Ailleurs, il consacre de superbes pages aux spécialités culinaires, à l'arbre des connaissances, aux poètes, à la pluie et au brouillard de Milan, ainsi qu'à la musique - voir les extraits déjà présentés dans Morceaux choisis, sur La scie rêveuse - dont Giuseppe Verdi - le Garibaldi de la musique - est la figure emblématique, évoquée surtout à travers Falstaff: Tandis que "Parsifal" est encore une peinture à l'huile, souvent de pâte opaque et étendue sur un gras enduit de craie et de colle, "Falstaff" est une détrempe au miel étendue en glacis sur un endroit compact et parfaitement lisse, une peinture sur marbre. A propos de la Traviata, il ose une approche insolite et pourtant fort pertinente: Pour mieux goûter, pour mieux comprendre les airs de "La Traviata", ces maigres papillons d'une soirée sans lendemain, il ne faut pas entendre "La Traviata" au théâtre, mais jouée par les orgues de Barbarie. Parce que "La Traviata" opère avec plus d'émotion dans le souvenir que dans le présent, et que l'orgue de Barbarie est le moulin des souvenirs; parce que l'orgue de Barbarie restitue cette musique de la tristesse citadine à son milieu naturel.
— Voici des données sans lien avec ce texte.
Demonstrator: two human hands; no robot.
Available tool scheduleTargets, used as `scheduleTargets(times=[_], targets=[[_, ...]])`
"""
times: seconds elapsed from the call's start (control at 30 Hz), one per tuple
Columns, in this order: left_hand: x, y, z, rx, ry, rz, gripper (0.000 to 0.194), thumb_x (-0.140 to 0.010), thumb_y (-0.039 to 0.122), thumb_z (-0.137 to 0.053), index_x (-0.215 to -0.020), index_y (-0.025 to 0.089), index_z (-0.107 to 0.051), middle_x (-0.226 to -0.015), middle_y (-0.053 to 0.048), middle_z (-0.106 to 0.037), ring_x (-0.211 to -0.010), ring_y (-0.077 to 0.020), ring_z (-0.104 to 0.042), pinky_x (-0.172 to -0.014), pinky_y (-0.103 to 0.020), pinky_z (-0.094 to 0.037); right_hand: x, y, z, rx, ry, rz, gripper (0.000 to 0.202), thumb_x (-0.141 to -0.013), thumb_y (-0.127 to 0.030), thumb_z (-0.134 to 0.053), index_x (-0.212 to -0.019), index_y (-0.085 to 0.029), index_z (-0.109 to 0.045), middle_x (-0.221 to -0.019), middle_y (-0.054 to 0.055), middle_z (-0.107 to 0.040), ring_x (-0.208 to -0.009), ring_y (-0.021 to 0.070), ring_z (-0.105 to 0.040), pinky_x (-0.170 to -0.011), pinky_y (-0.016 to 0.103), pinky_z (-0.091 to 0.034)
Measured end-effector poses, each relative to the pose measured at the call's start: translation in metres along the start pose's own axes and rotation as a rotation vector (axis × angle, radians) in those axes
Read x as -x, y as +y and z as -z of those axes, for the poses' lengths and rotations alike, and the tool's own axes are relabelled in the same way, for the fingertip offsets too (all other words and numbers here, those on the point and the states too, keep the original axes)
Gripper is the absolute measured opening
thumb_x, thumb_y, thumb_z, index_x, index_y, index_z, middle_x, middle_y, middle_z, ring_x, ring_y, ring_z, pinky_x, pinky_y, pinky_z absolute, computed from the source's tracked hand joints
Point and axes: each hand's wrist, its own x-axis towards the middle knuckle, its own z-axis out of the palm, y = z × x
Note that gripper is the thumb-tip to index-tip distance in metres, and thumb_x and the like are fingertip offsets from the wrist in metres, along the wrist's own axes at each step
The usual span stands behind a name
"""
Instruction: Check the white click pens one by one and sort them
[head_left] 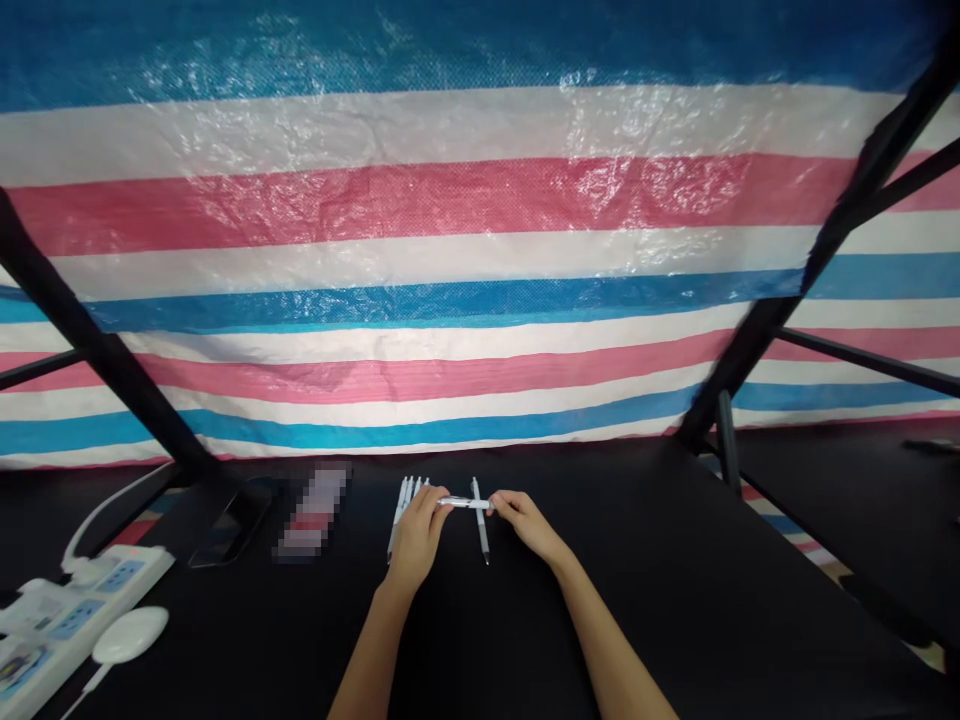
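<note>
A white pen is held level above the black table, pinched at both ends. My left hand closes on its left end, and my right hand grips the right end between thumb and fingers. Beneath the held pen another white pen lies on the table, pointing away from me. Several more white pens lie side by side just left of my left hand, which partly covers them.
A dark phone and a pixelated strip lie to the left. Nearer the left edge are a white power strip and a white rounded device with a cable. Black frame bars and a striped tarp stand behind the table.
</note>
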Motion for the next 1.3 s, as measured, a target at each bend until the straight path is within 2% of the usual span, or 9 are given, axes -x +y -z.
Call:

Dans ce merveilleux livre, aux côtés de Friedrich Nietzsche, Francesco Guardi et Isidora Duncan, vous ferez aussi halte à Venise, avant d'ouvrir votre fenêtre sur Padoue - les palmiers de Goethe - Sienne et Vicenza, ville pour promenades au soleil d'hiver. Entretemps Alberto Savinio vous aura invité à la mort de Richard Wagner, entraîné sur les pas de Tite-Live et éveillé à la freddura, dont je vous laisse découvrir la signification profonde au détour de ces pages.

Après la destruction de Milan - pages ajoutées par l'auteur - Alberto Savinio conclut: Je circule parmi les ruines de Milan. Pourquoi cette exaltation en moi? Je devrais être triste, au contraire je fourmille de joie. Je devrais ressasser des pensées de mort, et au contraire des pensées de vie me frappent au front, comme le souffle du plus pur et radieux matin. Pourquoi? Je sens que de cette mort naîtra une nouvelle vie. Je sens que de ces ruines surgira une ville plus forte, plus riche, plus belle. Ce fut alors, Milan, qu'en silence, entre moi et ton coeur, je te fis ma promesse. Revenir à toi. Clore en toi ma vie. Entre tes pierres, sous ton ciel, parmi tes jardins clos...

Ville j'écoute ton coeur est un ouvrage incontournable pour tout esprit curieux de l'intériorité italienne et de son art, outre une invitation à accepter de se laisser séduire par Milan, au plus vite!